My first source grabbed me as I started reading another in a series of mystery novels my wife thought I might enjoy. Not normally one to read mysteries, I must admit, as I begin my ninth in the series, that I have been enjoying them. The acknowledgments Louise Penny makes in prefacing her Chief Inspector Gamache novel, How the Light Gets In, include her gratitude to Leonard Cohen for his poem/song, “Anthem,” from which she has taken the book’s title. These are the four lines she quotes that have stuck in my mind, attaching to my thoughts about my retirement and my time in life:

Ring the bells that still can ring,
Forget your perfect offering.
There’s a crack in everything.
That’s how the light gets in.

My second source is the unnamed messenger students of the Bible call the Prophet of the Exile or Second Isaiah because his crying out to Judah’s exiles in Babylon is preserved in Isaiah, chapters 40-55. There was surely for his listeners the sense that their lives and their shared life as a people lay in the past cracked and broken.

It would be maudlin and downright pathetic for me to suggest my retirement corresponds to the Babylonian exile of the Jews.

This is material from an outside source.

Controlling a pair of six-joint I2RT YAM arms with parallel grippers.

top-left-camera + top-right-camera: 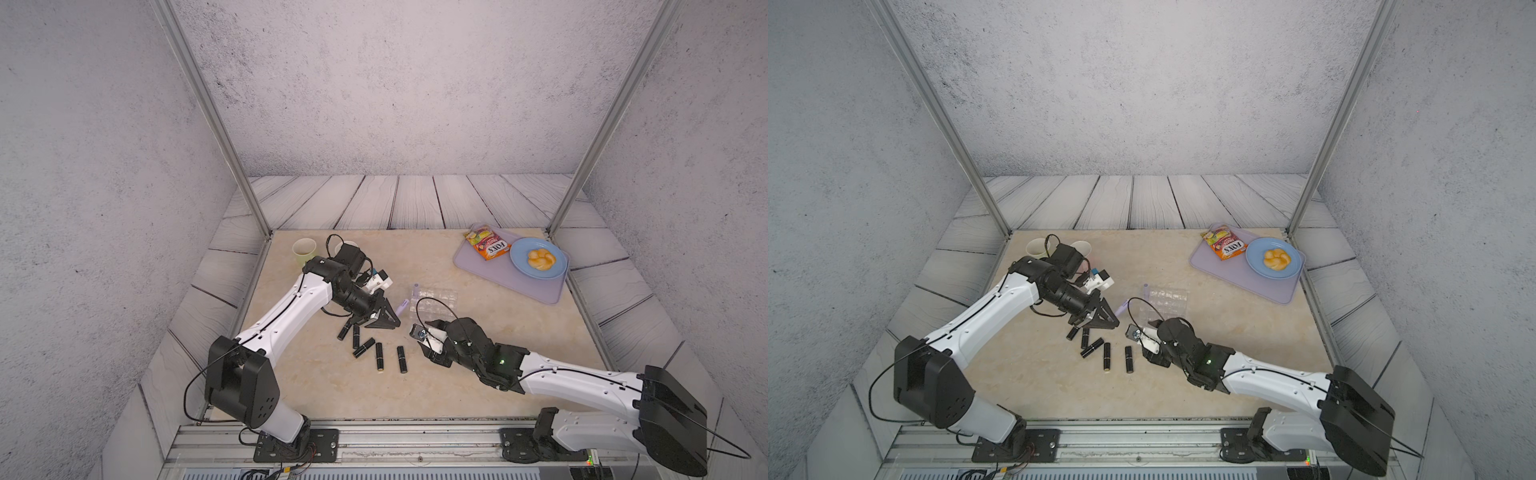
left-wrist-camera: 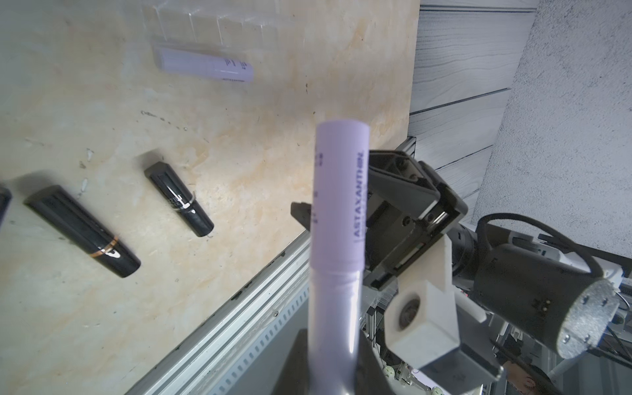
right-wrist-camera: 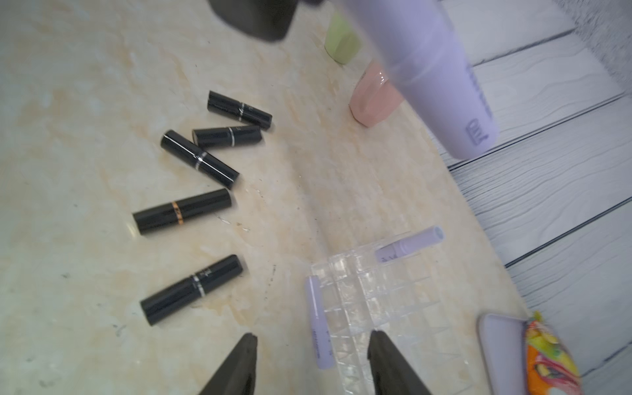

It does not. My present life is far too good and pleasant for such a comparison. That said, however, retirement does raise the life question, “What remains for me to be and do?” Chronologically, most of my life is in the past. Career, too, is a thing of the past even though the call to serve does not end with career.

I must do some interpreting of the prophetic word if I am to hear it as spoken to me. The prophet uses a metaphor of God’s care for an individual to promise God’s ongoing care for and relationship with the covenant people, Israel. To hear the promise spoken personally to me, I must reverse the metaphor and believe God’s covenant love embraces individuals within the people. I do so believe.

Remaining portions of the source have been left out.